Having worked for Playboy when they bought a men’s lifestyle website I helped create in the early 2000s, I’m hardly prudish. I did, however, find the Scarlet Party, a ship-wide fiesta of sights and sounds, a little over the top.
It ended with crew members simulating sex and ending up in the pool. The whole thing seemed, well, unnecessary.
I was less bothered by the sex therapist show, which was aimed at couples, and the drag show was more about music than anything sexual.
It was a little over-the-top, however, that the convenience store that sold M&Ms and Tylenol also had a wall of sex toys. That seemed sort of value signaling as that seems like an item most passengers would pack rather than bring onboard.
It seems that now, just a couple of years later, the cruise line knows it went a little far and maybe created the wrong perception.
Virgin Voyages CEO Nirmal Saverimuttu admitted that the cruise line’s attempts to present itself as more adult, perhaps went too far.
“I’d be the first to admit that when we launched the brand we made some mistakes,” he told The Telegraph.
He shared that the cruise line did not do itself any favors by allowing people to perceive it as an adult cruise line rather than a cruise line for adults. He called some of the programming choices as not thoughtful and made it clear that they amplified the wrong parts of the brand experience.

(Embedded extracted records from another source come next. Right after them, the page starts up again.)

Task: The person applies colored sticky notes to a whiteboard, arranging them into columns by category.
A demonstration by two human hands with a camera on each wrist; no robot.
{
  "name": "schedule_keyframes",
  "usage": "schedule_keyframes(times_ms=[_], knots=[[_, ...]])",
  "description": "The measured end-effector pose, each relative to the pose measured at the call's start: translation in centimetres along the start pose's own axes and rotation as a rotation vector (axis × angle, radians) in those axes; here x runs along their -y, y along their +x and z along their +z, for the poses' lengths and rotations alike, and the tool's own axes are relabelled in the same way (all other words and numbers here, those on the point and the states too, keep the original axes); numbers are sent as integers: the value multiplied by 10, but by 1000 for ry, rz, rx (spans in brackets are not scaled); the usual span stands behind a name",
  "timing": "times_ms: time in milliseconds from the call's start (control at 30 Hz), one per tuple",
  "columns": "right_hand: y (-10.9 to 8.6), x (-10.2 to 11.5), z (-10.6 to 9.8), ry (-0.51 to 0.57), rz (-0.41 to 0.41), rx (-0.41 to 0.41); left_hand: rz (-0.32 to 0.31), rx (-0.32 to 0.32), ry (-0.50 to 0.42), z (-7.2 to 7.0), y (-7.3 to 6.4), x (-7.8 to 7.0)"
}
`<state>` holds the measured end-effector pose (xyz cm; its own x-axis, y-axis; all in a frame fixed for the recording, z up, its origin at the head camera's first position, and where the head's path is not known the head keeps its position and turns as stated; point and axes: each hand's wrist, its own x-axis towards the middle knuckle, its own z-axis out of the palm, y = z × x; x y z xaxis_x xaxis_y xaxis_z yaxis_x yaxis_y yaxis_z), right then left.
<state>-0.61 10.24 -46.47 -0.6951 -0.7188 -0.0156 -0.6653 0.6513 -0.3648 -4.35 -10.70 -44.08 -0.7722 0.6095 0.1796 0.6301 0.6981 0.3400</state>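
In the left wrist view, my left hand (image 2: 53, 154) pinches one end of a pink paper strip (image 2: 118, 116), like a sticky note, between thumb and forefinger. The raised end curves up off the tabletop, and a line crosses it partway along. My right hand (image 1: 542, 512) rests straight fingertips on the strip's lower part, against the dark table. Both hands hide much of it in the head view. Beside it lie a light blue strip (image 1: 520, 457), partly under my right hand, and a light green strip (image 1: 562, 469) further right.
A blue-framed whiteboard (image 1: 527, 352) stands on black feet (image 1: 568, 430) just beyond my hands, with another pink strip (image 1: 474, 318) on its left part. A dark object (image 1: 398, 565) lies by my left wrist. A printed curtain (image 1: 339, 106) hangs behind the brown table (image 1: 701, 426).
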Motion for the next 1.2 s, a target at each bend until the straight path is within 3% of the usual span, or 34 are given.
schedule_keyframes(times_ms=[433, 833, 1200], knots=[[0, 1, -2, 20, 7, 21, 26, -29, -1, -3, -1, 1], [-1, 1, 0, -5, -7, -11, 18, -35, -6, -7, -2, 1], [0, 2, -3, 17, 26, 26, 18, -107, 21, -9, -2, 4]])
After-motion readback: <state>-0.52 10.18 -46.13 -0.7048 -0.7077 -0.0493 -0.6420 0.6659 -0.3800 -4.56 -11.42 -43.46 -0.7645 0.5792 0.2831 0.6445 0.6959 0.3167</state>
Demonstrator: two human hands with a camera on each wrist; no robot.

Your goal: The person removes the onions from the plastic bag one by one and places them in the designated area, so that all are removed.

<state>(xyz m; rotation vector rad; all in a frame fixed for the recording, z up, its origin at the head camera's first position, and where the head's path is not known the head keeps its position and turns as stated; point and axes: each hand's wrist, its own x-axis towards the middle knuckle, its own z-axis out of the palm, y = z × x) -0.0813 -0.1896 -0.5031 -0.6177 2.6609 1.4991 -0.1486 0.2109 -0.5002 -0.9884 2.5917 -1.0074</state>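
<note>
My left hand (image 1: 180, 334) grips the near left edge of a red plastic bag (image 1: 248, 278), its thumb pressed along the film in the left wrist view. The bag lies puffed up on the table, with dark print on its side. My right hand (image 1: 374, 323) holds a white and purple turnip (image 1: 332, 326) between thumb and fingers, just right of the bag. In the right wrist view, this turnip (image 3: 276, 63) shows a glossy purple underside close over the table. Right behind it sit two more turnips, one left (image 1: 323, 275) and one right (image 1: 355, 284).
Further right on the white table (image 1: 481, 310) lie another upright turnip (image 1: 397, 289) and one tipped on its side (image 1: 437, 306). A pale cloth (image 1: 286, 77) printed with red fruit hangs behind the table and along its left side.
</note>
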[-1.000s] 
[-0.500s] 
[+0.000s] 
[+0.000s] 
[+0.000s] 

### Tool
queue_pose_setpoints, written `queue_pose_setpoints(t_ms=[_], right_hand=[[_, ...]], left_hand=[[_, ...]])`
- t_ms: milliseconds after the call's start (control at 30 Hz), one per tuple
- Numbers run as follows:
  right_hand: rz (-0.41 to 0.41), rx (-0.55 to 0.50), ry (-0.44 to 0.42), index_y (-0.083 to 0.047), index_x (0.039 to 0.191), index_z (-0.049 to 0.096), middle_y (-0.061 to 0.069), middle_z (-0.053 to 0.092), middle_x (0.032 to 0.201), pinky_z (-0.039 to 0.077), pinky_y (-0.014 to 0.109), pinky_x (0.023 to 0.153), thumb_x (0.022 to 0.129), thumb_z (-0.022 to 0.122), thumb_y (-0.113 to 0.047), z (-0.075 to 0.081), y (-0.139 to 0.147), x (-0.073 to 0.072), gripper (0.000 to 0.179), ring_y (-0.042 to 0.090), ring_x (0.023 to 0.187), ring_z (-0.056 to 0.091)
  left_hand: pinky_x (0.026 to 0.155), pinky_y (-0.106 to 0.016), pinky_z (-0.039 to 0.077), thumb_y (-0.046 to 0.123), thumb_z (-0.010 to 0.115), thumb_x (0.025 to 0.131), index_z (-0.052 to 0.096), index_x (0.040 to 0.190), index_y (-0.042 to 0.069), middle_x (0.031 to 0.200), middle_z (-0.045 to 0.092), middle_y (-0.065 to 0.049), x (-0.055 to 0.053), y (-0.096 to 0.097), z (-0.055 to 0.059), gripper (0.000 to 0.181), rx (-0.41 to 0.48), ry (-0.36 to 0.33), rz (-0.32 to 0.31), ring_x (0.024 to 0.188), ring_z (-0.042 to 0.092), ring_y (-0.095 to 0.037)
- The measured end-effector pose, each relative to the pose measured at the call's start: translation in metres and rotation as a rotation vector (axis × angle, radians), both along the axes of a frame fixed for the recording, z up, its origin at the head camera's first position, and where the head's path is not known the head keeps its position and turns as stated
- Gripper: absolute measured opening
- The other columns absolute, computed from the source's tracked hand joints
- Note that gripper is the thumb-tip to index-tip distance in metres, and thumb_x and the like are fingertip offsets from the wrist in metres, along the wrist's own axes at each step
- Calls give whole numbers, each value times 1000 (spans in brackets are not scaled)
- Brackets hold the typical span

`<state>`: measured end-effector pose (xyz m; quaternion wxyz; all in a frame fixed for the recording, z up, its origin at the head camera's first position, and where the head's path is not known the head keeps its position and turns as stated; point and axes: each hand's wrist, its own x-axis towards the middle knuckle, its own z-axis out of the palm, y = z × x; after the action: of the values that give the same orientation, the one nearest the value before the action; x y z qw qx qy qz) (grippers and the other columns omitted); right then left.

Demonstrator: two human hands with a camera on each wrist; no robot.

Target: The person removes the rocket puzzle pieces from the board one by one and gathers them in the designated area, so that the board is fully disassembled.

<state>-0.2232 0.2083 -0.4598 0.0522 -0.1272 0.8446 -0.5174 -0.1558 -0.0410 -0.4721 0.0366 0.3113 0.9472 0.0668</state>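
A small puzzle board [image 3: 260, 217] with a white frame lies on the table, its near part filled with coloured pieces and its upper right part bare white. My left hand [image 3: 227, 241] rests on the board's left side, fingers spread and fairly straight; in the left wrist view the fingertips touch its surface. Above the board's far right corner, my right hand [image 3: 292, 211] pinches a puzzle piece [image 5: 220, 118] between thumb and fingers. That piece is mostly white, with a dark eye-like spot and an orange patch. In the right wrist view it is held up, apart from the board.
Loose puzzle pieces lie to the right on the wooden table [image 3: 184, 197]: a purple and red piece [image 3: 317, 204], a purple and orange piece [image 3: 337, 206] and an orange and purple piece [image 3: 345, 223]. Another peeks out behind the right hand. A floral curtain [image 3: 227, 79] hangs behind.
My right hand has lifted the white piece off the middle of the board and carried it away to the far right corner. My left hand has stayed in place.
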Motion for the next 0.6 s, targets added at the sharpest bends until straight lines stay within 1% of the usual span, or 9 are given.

“I think the issue with the adult entertainment was that it fed a narrative that this was a very narrow product with a very risqué kind of feel to it. And paired with the fact that we didn’t have kids on board, it painted a picture of something that was very exclusionary rather than being inclusive,” he shared.
Aside from dropping the sex kits and the sex shows, the company has tried to mature its marketing to show what the cruise line actually offers.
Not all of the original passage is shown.